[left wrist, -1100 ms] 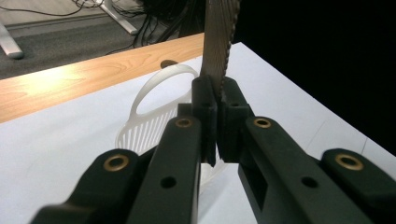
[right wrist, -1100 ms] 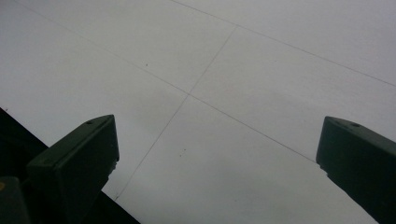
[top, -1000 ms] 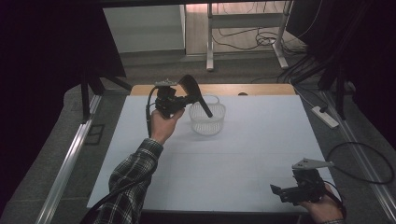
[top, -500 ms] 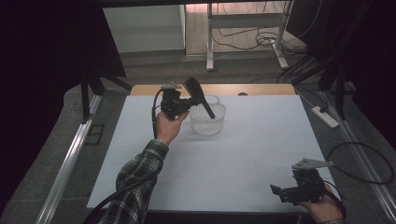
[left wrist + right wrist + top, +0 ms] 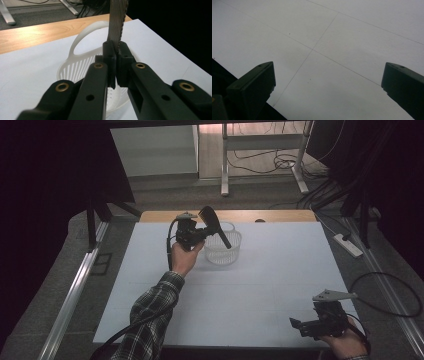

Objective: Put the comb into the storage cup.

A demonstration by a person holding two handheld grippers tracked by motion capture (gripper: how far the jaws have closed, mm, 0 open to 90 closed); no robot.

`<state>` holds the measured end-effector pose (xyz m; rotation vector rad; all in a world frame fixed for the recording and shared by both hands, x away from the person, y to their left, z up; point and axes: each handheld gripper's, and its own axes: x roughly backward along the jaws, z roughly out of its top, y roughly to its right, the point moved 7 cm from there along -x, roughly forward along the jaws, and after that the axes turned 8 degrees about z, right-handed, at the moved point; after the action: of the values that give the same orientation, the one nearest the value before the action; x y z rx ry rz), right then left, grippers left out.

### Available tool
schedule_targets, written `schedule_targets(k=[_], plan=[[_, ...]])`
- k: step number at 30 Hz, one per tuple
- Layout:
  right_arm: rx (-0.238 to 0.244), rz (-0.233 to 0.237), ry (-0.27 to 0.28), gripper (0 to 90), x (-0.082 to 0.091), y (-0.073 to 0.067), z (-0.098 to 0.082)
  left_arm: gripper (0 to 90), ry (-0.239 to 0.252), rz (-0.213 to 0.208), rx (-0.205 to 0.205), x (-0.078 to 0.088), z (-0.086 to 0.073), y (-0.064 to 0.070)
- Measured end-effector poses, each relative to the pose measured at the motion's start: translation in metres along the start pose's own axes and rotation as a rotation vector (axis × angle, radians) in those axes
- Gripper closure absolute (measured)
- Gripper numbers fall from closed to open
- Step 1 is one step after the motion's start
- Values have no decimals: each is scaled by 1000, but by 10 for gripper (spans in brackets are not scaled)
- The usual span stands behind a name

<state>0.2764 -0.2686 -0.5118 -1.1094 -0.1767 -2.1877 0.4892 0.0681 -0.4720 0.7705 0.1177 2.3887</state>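
A white slotted plastic basket (image 5: 225,251) with a loop handle stands at the far middle of the white table. My left gripper (image 5: 206,232) hovers just left of it, shut on a black ribbed tool (image 5: 216,227) whose long end slants down over the basket's rim. In the left gripper view the jaws pinch the ribbed tool (image 5: 117,22) at my left gripper (image 5: 115,53), with the basket (image 5: 75,67) right beneath. My right gripper (image 5: 296,324) rests at the near right corner, open; in its own view my right gripper (image 5: 328,82) has bare table between the jaws.
The white table sheet (image 5: 270,270) ends at a wooden strip (image 5: 280,215) along the far edge. Black cables and a power strip (image 5: 348,245) lie on the floor to the right. Table legs (image 5: 225,165) stand beyond the far edge.
My left hand has carried the black tool a little right and down, closer over the basket. The right hand has kept still.
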Motion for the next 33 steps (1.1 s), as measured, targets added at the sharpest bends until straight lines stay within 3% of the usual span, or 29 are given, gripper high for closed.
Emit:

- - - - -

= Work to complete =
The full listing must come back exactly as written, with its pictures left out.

= Problem solution =
[left wrist, -1100 ms] 
[right wrist, -1100 ms] 
[top, -1000 ms] 
[top, -500 ms] 
[left wrist + right wrist + top, +0 ms] 

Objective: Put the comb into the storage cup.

A demonstration by a person holding two handheld grippers tracked by motion capture (gripper: how far the jaws have closed, mm, 0 open to 90 closed); no robot.

`<state>` holds the measured end-effector pose (xyz m; rotation vector rad; all in a world frame fixed for the recording and shared by both hands, x away from the person, y to their left, z up; point and axes: each handheld gripper's, and its own axes: x roughly backward along the jaws, z roughly out of its top, y roughly to its right, the point moved 7 cm from there along -x, roughly forward along the jaws, and after that the axes turned 8 degrees about z, right-handed, at the moved point; after the action: of the values that give the same orientation, the one nearest the value before the action; x y z rx ry rz), right then left, grippers left out.

### Available tool
schedule_targets, written `schedule_targets(k=[_], plan=[[_, ...]])`
- k: step number at 30 Hz, one per tuple
- Layout:
  right_arm: rx (-0.238 to 0.244), rz (-0.233 to 0.237), ry (-0.27 to 0.28), gripper (0 to 90), x (-0.082 to 0.091), y (-0.073 to 0.067), z (-0.098 to 0.082)
  left_arm: gripper (0 to 90), ry (-0.239 to 0.252), rz (-0.213 to 0.208), rx (-0.205 to 0.205), x (-0.078 to 0.088), z (-0.086 to 0.073), y (-0.064 to 0.070)
- Measured end-effector poses, each relative to the pose measured at the motion's start: translation in metres along the start pose's own axes and rotation as a rotation vector (axis × angle, radians) in those axes
- Gripper closure absolute (measured)
- Gripper numbers fall from closed to open
- Step 1 is one step after the motion's start
- Values have no decimals: each is scaled by 1000, but by 10 for gripper (spans in brackets are not scaled)
- The usual span stands behind a name

<state>0.2764 -0.2686 -0.5118 -1.1094 -0.1767 -2.1877 0.4892 0.0681 -0.4720 0.7705 0.1177 2.3887</state>
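A white slotted plastic basket (image 5: 225,251) with a loop handle stands at the far middle of the white table. My left gripper (image 5: 206,232) hovers just left of it, shut on a black ribbed tool (image 5: 216,227) whose long end slants down over the basket's rim. In the left gripper view the jaws pinch the ribbed tool (image 5: 117,22) at my left gripper (image 5: 115,53), with the basket (image 5: 75,67) right beneath. My right gripper (image 5: 296,324) rests at the near right corner, open; in its own view my right gripper (image 5: 328,82) has bare table between the jaws.
The white table sheet (image 5: 270,270) ends at a wooden strip (image 5: 280,215) along the far edge. Black cables and a power strip (image 5: 348,245) lie on the floor to the right. Table legs (image 5: 225,165) stand beyond the far edge.
My left hand has carried the black tool a little right and down, closer over the basket. The right hand has kept still.
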Motion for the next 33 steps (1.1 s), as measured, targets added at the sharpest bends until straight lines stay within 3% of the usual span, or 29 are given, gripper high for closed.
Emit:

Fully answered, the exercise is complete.